劉銀子撇撇嘴,咬牙切齒的。
“要我說啊,老天有眼,咋沒把那些嚯嚯娘們的癟犢子老毛子全都炸死呢。”
他又往陳高山跟前湊了湊。
“這爆炸的事都不算啥頂要緊的,咱們酒樓來往的都是走南闖北的客商,訊息靈通得很,我還有個更要緊的訊息,你可得聽好了,千萬千萬別跟外人說!”
他被困在屯子裡這麼久,與外界訊息就屬於是隔絕了,眼下他就需要外面的訊息呢。
立馬點了點頭,等著劉銀子往下說。
“老毛子上個月早就卷著東西跑沒影了!聽常在咱們酒樓吃飯的貨販子嘮,黑城那邊過來一夥叫八爺灰的人,直接接手了咱們這一片嘎達,那動靜鬧得震天響!
剛跟穿黃大衣的幹了一場硬仗,轉頭就放話,要把山裡那些打家劫舍的綹子鬍子,全都收拾了!”
“你是不知道,我聽南來北往的客商說,這幫人穿得跟咱們莊戶人沒啥兩樣,有得衣服,鞋還都挺破的,綁腿。還定了個口號,說不拿老百姓一口吃的。一口喝的,不打人不罵人,平日裡見著百姓挑水砍柴,還主動上前搭把手,和氣得跟街坊鄰居一樣。”

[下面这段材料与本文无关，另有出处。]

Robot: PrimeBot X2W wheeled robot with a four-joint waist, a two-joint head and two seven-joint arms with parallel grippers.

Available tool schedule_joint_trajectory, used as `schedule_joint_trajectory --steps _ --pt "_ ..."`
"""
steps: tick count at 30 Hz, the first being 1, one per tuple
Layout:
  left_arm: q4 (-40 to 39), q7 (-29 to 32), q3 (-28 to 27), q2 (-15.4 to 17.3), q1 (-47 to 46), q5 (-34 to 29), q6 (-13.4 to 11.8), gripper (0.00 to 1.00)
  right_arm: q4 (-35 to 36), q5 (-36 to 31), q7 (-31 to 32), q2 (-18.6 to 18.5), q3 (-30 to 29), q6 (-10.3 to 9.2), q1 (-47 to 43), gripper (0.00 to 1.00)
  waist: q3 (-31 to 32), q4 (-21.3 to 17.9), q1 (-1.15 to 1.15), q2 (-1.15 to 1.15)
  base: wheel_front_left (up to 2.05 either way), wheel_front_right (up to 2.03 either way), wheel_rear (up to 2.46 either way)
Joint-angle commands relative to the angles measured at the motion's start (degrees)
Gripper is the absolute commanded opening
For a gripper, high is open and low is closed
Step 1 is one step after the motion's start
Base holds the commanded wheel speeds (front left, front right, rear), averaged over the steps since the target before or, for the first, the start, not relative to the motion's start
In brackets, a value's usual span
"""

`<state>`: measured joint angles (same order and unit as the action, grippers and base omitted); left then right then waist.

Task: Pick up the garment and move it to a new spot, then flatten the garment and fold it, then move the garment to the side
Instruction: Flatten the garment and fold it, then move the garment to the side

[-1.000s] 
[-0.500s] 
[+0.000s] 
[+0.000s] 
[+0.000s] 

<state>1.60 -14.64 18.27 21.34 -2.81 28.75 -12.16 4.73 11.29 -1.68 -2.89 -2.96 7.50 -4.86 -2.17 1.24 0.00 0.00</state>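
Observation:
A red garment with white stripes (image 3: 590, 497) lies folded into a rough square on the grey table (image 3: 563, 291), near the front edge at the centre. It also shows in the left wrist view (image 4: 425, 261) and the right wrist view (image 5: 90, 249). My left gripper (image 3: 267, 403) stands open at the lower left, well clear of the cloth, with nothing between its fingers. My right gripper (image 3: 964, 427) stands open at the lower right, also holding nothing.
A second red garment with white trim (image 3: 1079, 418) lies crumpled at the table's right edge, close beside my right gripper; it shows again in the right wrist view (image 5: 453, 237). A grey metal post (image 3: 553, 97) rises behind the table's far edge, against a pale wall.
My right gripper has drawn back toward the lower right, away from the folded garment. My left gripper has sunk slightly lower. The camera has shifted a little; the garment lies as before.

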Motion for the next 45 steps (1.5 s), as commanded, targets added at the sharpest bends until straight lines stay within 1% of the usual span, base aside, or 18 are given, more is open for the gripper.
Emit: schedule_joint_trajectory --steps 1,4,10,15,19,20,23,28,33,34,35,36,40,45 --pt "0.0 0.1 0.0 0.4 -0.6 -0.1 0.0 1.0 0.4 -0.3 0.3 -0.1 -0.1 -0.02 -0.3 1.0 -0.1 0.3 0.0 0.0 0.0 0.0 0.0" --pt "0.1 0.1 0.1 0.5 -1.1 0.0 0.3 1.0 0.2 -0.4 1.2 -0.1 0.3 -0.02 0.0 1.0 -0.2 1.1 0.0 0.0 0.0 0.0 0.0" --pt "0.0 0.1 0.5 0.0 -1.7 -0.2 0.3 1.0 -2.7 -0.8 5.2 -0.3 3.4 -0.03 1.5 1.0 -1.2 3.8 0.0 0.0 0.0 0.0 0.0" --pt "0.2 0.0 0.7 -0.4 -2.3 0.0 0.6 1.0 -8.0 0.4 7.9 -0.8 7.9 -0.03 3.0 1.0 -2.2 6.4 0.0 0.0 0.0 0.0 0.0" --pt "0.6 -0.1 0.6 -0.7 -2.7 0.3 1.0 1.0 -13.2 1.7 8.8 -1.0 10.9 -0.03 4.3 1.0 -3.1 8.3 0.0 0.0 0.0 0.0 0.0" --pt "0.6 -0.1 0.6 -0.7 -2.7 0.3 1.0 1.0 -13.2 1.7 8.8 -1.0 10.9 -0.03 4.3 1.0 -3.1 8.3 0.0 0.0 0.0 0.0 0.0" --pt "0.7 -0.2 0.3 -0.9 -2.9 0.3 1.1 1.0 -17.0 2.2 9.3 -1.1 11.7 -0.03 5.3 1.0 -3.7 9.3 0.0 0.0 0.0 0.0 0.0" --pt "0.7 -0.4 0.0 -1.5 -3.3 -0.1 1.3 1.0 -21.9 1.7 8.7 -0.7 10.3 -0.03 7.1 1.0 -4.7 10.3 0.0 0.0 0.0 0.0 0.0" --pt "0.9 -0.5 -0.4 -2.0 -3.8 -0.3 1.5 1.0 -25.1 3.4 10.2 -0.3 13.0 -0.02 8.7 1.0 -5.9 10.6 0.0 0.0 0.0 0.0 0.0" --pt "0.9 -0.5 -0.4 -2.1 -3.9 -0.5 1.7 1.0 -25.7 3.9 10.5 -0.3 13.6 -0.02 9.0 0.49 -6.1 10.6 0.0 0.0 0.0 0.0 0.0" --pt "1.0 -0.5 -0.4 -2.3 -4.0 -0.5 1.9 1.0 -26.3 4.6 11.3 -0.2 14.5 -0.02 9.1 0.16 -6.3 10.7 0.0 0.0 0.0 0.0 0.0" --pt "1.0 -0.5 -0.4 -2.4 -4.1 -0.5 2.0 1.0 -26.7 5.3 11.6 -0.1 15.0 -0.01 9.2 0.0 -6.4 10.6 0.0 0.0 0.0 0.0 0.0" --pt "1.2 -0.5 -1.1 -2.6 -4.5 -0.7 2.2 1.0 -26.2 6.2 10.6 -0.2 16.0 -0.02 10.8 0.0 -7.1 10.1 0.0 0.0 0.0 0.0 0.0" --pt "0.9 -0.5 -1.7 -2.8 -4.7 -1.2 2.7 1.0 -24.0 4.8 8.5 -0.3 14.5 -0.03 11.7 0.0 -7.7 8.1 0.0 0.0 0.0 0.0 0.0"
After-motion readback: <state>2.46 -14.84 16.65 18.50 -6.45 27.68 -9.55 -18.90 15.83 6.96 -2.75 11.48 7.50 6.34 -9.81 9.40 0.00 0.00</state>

“要我說,我是一點都不信,咱們老百姓就是泥地裡的小蝦米,誰來咱們這嘎達都能隨意踩兩腳。捏兩下!依我看,不管誰來管這片地方,都是換湯不換藥!早先老毛子。小狗日子來,不都是搶糧抓壯丁?這幫人指不定就是裝樣呢,跟之前的老黃毛子一道號的!”
劉銀子嘴裡的八爺灰,分明就是來解放他們那這裡的子弟兵。
自打小狗日子走了,山裡的鬍子越來越能蹦躂,百姓吃了不少苦頭啊,要是他們真來了,這些綹子也是蹦躂不了幾天了。
“你也別把話說死,凡事都有好有壞。要是這幫人真的是為百姓著想,那就是咱們的福氣。真能把山裡的鬍子徹底清乾淨,咱們往後種地。進山打獵,也能睡個安穩覺,日子總歸能好過些。”
劉銀子卻不以為然,嘴角撇得更厲害,搖著頭。
“反正啊,他們在黑城那邊還沒徹底站穩腳跟,想要管到咱們這小地方,還得等好一陣吧。山子,聽哥們一句勸,回家趕緊把家裡的糧食。值錢物件藏藏,人心隔肚皮啊!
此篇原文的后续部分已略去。